YOUR GOAL -> Find the line containing "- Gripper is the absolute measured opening" in the entries below. Restate it and each line after it, word for word, up to and including the line containing "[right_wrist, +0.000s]".

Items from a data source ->
********
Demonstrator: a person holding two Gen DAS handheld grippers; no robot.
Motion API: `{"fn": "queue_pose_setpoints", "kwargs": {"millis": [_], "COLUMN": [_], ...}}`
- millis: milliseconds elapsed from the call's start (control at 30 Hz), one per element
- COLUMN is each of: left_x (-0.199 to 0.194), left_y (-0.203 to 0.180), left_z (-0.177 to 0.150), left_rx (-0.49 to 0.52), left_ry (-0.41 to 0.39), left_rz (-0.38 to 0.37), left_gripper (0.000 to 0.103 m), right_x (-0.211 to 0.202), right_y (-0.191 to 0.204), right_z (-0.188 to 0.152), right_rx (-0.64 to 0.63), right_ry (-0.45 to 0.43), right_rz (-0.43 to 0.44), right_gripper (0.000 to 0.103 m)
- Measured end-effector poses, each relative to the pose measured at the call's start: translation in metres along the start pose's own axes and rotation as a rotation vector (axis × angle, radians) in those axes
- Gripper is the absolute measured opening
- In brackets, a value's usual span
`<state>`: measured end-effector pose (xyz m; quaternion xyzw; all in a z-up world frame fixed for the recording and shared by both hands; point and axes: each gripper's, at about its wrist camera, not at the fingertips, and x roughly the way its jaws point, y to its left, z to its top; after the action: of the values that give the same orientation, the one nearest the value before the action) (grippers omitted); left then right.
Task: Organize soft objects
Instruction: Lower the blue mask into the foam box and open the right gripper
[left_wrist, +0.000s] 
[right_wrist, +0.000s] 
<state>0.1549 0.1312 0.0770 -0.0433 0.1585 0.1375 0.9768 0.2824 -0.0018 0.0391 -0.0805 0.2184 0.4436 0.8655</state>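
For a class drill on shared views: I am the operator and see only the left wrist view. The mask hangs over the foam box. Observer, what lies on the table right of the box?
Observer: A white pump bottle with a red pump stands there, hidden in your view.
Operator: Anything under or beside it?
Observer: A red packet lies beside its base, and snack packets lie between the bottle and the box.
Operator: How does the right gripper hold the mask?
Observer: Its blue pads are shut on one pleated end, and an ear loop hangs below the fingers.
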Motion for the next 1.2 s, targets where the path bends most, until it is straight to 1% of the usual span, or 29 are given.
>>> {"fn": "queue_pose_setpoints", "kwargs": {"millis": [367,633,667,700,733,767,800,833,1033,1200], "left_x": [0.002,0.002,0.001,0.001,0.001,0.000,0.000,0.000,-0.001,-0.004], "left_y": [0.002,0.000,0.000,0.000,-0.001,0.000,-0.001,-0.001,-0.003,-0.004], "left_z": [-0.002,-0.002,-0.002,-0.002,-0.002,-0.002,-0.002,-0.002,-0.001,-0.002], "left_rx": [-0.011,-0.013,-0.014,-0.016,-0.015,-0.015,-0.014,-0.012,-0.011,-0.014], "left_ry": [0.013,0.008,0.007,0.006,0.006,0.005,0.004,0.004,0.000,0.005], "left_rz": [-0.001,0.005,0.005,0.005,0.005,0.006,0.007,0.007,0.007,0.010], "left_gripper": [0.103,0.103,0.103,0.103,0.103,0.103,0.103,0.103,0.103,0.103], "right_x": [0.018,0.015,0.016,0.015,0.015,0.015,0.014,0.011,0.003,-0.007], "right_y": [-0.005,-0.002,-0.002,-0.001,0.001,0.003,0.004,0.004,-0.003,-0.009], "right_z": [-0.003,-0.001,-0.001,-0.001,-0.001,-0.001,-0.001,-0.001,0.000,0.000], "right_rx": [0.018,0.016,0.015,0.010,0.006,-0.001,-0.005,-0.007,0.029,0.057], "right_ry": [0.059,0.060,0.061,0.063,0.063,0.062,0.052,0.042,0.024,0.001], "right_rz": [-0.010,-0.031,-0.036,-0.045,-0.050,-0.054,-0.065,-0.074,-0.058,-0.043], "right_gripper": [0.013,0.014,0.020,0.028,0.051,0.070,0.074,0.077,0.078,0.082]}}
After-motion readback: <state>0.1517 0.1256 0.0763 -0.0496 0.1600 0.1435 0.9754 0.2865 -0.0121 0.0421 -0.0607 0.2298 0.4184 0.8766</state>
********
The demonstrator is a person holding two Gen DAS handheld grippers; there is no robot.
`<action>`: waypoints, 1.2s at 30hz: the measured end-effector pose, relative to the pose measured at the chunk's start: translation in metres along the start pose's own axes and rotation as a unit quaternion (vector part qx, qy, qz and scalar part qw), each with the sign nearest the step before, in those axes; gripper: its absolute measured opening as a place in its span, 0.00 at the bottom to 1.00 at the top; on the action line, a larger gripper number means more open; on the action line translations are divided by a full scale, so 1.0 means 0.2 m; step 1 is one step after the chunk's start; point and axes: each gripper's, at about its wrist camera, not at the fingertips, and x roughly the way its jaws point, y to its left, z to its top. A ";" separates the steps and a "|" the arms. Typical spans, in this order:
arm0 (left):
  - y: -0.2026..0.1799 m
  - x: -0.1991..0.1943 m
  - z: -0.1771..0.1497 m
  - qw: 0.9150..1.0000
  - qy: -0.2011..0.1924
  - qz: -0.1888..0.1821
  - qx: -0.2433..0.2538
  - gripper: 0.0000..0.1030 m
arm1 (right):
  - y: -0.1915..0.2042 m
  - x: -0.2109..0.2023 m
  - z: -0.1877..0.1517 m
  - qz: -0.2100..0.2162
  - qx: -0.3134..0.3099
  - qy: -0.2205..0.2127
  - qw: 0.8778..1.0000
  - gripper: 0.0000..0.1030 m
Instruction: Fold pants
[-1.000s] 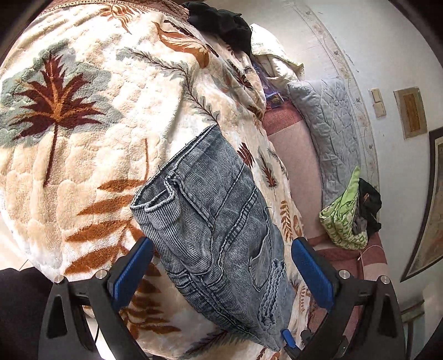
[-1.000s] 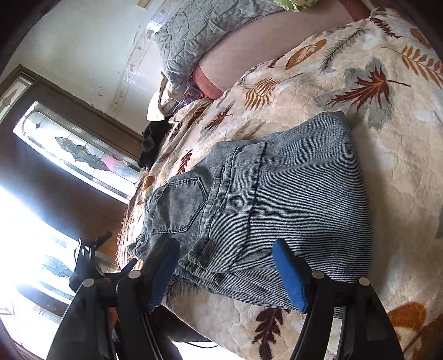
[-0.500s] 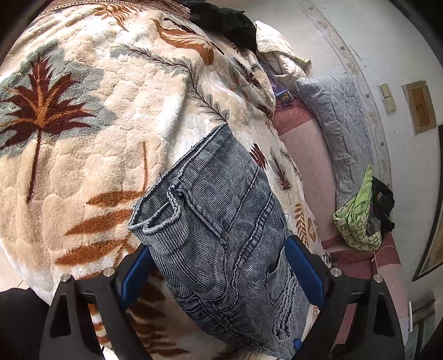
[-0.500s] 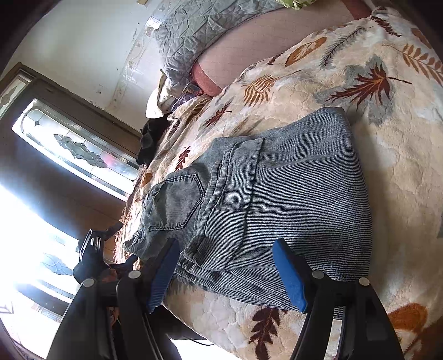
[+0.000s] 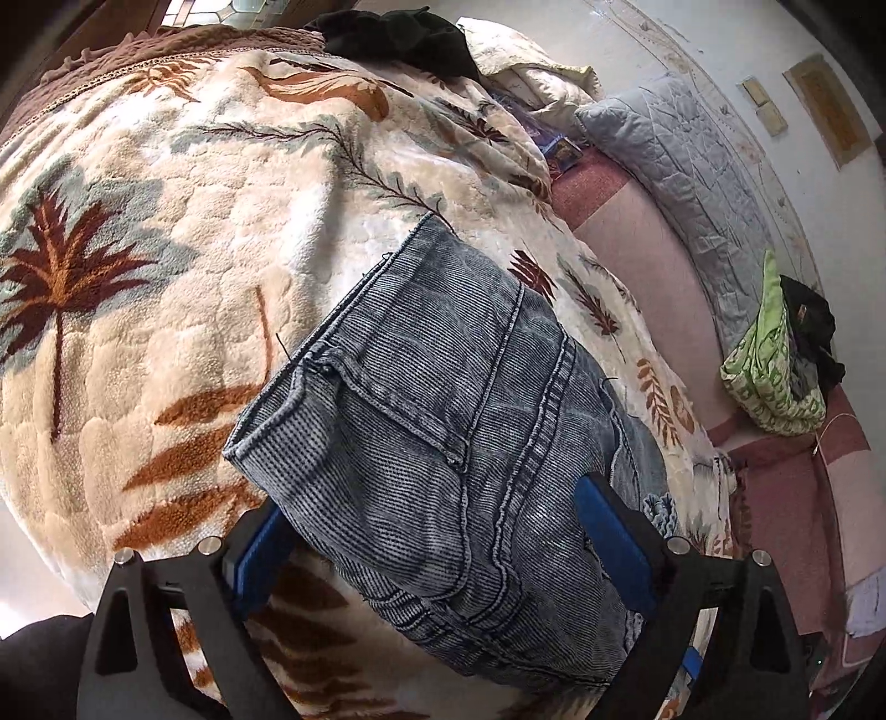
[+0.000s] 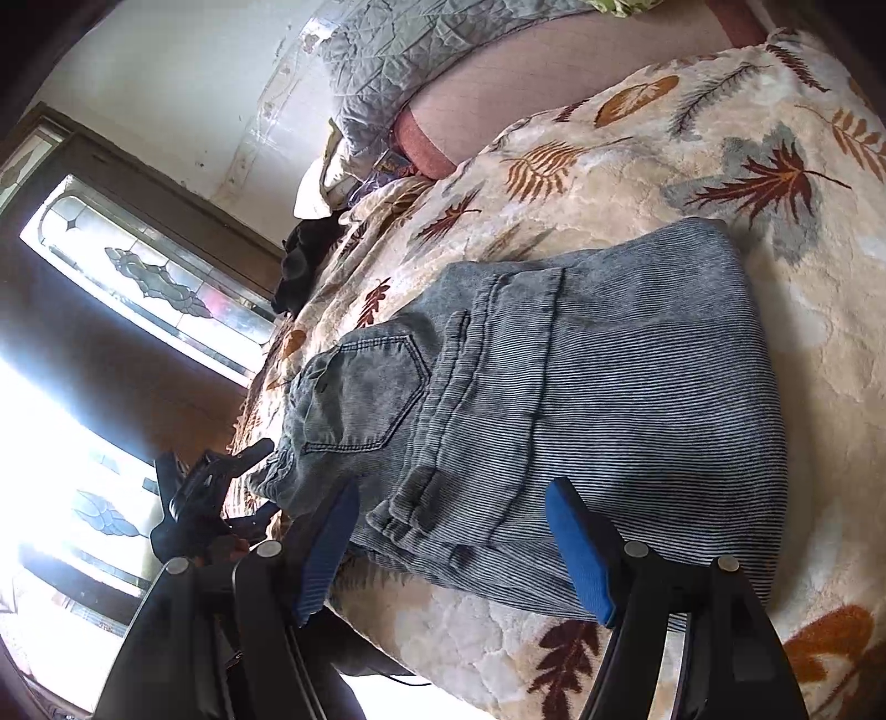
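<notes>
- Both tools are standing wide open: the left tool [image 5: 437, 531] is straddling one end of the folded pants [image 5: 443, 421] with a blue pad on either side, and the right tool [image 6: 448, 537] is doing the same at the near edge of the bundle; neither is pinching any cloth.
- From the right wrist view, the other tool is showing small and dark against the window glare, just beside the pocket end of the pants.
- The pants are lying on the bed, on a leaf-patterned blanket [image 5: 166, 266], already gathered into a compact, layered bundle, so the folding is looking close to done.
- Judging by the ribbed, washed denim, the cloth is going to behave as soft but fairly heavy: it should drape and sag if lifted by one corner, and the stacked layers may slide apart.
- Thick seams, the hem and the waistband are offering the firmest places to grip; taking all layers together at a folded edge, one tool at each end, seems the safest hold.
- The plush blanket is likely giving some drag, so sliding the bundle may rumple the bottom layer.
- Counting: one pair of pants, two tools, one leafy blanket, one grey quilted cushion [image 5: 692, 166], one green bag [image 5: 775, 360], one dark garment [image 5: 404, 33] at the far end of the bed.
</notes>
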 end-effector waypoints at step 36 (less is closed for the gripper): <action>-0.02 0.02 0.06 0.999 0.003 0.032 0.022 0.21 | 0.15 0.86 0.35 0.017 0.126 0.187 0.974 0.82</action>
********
YOUR SOLUTION ->
- Gripper is the absolute measured opening
- In brackets, a value's usual span
`<state>`: measured end-effector pose (xyz m; quaternion xyzw; all in a z-up world frame fixed for the recording and shared by both hands; point and axes: each gripper's, at about its wrist camera, not at the fingertips, and x roughly the way its jaws point, y to its left, z to its top; after the action: of the values that give the same orientation, the one nearest the value before the action) (grippers omitted); left then right.
Task: Organize soft objects
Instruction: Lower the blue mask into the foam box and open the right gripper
[left_wrist, +0.000s] 
[right_wrist, +0.000s] 

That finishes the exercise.